カズオ・イシグロのノーベル文学賞の知らせは、まず友人から入り、続いて娘からもあった。『日の名残り』の感動がよみがえった。で、この著者の本を何か読みたくなり、Amazonチェックしたらこれが良さげで、電子書籍にもなっているので買おうかとクリック寸前に娘から、旅先の書店にあったから買う、私も読みたいから、という連絡が入り持参するよう頼んだ。そして娘がまずタイ旅行中に読み終え、私に渡すということになり、がんばって読んでいた。そして次に私が読んだ。これも多分忘れられない小説になる。映画化もドラマ化もされていることを初めて知ったが、活字で読むのはまた全然違う味わいがあると感じる。

最初はとっつきやすくて、次に少し疲れてきて、それからああ素晴らしいとなって、あとはもう一気に最後までいくという感じだった。昨日はそれで、ベッドに寝転がってずっと読んでいた。種と仕掛けがいっぱいの内容なので、主人公が誰と明かしたら色々ばれてしまうが、かといって謎を解くというものでもないので隠しておかないといけない、というのでもなさそう。

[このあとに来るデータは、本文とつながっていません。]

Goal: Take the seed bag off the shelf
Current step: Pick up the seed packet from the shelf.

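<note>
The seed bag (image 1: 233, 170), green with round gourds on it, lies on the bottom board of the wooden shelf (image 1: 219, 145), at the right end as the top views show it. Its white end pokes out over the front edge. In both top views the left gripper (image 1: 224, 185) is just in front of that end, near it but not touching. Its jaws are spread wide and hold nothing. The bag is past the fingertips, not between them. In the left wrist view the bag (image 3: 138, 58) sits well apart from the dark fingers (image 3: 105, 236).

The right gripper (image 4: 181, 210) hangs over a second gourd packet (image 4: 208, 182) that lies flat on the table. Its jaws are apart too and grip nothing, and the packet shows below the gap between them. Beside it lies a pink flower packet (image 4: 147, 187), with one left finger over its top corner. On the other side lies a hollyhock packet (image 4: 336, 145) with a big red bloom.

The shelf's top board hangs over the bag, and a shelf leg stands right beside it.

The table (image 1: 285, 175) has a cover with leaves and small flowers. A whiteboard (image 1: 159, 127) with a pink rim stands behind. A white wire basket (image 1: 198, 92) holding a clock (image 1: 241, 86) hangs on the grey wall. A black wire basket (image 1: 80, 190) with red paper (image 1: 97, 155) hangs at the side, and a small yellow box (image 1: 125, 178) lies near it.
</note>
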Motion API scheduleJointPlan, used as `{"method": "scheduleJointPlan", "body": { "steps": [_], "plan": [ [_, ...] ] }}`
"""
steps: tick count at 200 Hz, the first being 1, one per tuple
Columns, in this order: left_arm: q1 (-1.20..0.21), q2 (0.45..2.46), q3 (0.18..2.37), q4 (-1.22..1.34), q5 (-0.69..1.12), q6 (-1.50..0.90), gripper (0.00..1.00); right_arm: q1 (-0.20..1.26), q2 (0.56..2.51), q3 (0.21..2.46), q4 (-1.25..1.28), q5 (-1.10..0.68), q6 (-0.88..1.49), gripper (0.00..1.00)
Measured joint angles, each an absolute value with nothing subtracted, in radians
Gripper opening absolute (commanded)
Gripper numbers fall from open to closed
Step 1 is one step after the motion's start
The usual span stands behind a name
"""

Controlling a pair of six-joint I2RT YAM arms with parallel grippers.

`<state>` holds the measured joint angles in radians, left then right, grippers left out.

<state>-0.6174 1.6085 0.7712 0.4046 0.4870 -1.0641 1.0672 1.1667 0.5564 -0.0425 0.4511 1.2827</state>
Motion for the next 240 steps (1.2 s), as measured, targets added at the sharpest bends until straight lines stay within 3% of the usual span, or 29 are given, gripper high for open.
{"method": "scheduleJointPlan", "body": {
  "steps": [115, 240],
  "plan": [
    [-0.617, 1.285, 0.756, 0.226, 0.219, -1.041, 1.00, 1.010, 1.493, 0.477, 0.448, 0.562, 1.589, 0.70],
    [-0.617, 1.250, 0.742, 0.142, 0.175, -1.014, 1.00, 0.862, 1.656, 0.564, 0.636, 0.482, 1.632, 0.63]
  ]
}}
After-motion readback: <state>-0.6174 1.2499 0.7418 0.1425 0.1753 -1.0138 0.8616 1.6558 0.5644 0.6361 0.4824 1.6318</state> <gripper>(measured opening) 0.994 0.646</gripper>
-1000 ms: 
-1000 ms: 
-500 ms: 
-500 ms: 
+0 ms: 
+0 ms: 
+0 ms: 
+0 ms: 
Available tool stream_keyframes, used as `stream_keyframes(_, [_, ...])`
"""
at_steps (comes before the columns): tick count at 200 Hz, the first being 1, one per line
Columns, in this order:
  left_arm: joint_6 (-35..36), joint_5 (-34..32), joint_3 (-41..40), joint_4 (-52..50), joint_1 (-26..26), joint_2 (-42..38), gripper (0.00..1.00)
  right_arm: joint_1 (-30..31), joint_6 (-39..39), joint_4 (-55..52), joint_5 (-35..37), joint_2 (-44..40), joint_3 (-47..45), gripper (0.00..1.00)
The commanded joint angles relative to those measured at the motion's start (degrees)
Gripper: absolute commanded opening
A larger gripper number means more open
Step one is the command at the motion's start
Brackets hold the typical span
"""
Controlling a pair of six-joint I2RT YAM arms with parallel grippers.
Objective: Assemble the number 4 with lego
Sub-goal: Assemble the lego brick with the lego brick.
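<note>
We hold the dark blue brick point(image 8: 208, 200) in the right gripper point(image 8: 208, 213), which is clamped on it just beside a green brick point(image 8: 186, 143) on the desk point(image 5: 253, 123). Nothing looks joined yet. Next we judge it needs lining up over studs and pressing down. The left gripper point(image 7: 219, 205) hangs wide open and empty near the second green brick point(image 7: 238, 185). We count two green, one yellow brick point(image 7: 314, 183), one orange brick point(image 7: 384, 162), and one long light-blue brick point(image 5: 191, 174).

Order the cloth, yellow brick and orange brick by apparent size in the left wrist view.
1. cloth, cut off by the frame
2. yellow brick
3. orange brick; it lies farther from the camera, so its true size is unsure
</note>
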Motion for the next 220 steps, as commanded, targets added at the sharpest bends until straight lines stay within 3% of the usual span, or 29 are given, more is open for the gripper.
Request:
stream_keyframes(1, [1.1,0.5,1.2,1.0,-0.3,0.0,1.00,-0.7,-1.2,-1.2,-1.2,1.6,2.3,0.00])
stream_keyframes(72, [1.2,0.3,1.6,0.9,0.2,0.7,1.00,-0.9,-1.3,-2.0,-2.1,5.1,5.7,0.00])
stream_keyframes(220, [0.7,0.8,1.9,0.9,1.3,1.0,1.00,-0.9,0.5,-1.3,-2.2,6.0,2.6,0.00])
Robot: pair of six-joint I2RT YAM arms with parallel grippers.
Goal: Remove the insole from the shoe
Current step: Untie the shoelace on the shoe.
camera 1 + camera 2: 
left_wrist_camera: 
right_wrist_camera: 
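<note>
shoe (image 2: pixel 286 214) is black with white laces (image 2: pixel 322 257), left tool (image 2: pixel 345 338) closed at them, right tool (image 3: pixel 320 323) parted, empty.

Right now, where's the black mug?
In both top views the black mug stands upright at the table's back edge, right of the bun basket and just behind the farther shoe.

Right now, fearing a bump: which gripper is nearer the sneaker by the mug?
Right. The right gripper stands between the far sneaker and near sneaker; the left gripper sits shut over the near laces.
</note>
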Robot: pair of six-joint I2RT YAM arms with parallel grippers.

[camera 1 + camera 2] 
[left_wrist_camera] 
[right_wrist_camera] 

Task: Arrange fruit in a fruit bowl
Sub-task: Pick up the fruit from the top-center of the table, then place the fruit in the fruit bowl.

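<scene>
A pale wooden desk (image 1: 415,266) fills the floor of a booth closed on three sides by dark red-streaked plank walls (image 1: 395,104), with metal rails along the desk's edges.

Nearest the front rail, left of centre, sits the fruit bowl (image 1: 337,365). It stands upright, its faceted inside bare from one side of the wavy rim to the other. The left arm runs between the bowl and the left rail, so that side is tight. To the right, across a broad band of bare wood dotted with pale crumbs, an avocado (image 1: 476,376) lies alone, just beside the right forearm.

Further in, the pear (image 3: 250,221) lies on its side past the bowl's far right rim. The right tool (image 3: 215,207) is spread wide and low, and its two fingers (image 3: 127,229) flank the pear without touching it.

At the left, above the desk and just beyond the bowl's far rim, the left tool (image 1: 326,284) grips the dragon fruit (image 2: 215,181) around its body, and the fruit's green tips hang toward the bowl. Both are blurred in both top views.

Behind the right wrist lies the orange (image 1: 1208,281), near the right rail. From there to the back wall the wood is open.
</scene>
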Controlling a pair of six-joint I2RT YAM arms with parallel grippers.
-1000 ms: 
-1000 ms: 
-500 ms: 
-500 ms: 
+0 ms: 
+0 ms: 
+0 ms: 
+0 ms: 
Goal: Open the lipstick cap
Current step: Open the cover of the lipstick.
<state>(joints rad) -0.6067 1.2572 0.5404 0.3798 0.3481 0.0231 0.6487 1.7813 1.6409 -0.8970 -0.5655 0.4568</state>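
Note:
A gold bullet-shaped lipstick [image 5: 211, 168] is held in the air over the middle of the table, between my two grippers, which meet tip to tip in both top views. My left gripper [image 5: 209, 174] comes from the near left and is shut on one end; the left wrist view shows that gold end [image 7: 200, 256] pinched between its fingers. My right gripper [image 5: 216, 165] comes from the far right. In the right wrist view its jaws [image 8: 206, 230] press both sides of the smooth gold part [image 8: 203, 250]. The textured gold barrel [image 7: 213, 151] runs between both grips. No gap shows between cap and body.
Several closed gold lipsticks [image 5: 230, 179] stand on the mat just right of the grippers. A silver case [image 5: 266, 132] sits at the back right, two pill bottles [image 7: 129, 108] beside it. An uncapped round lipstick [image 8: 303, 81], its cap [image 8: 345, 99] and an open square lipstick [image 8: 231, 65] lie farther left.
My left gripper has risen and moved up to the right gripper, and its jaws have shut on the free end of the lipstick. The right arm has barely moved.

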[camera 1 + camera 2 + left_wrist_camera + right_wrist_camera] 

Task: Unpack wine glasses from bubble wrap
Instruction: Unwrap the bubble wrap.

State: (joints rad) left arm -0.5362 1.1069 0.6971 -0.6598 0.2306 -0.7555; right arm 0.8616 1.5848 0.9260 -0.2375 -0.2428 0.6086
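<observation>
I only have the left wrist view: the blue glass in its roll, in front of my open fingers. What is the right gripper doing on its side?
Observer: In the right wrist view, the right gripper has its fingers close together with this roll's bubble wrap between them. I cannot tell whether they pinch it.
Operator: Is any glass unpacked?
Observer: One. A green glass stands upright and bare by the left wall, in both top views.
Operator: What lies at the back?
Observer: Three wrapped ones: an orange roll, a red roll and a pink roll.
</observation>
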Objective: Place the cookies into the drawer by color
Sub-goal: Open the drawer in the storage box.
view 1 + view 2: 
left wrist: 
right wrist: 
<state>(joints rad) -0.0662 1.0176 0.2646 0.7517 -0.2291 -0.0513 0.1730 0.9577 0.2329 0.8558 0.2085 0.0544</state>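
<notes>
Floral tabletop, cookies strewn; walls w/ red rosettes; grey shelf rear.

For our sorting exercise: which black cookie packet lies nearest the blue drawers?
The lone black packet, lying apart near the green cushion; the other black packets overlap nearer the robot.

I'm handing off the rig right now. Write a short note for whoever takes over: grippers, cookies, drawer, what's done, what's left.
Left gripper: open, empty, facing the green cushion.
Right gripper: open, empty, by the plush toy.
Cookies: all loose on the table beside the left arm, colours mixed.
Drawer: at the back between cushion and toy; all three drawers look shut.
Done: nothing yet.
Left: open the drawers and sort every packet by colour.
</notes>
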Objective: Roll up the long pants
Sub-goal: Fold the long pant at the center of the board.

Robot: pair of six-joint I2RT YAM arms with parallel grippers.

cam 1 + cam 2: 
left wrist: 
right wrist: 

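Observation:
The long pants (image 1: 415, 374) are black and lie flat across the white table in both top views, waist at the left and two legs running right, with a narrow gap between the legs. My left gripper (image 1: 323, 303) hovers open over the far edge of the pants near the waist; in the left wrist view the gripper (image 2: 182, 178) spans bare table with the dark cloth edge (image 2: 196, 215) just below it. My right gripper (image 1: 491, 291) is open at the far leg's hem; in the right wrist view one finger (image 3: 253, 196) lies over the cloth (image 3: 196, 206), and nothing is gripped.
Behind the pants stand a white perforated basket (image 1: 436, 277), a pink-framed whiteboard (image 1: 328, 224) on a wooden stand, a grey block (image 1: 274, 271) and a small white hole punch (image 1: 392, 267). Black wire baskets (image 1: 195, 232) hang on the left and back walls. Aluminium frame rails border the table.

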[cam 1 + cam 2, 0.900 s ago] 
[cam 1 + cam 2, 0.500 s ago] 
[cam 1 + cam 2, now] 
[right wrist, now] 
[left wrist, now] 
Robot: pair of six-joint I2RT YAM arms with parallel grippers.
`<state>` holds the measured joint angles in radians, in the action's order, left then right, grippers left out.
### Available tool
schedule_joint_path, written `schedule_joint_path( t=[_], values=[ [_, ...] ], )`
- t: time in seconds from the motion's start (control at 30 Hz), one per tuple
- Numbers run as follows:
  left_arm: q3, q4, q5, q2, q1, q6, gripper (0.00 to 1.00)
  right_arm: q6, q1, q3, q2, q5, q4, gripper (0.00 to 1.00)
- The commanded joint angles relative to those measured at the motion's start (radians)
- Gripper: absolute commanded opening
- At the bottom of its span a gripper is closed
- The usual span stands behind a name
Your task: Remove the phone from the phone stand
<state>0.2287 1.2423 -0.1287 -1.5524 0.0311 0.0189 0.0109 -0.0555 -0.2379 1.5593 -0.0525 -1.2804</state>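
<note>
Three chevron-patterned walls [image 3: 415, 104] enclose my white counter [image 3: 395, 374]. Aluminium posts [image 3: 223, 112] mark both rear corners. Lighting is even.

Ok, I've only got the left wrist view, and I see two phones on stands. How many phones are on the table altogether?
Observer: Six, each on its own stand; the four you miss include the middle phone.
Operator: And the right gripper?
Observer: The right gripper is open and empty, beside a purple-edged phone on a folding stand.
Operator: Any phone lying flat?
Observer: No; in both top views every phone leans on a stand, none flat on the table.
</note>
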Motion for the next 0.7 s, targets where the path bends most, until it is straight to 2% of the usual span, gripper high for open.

介護人とか提供者という言葉は最初のページから出てきて、あれかと想像させるものはあるのだが、かといってまだ物語とこちら側との間にはベールがあるみたいな雰囲気。そのまま微細な描写が続いて、ここは小説ならではの楽しみ。この感じ、そうそう分かる、という。映像だったら目線とかちょっとした仕草から読み取る部分なのだろうけど。過去と現在を行き来しながら、でも筋が分かりにくということはなくて、生と死とか愛とか、つまりまあ普遍的な世界に労なく連れて行ってもらえる。孤独と感動で泣いてしまう大人の小説。いやはや良かった。娘がこの人の別のも買うといっているので歓迎。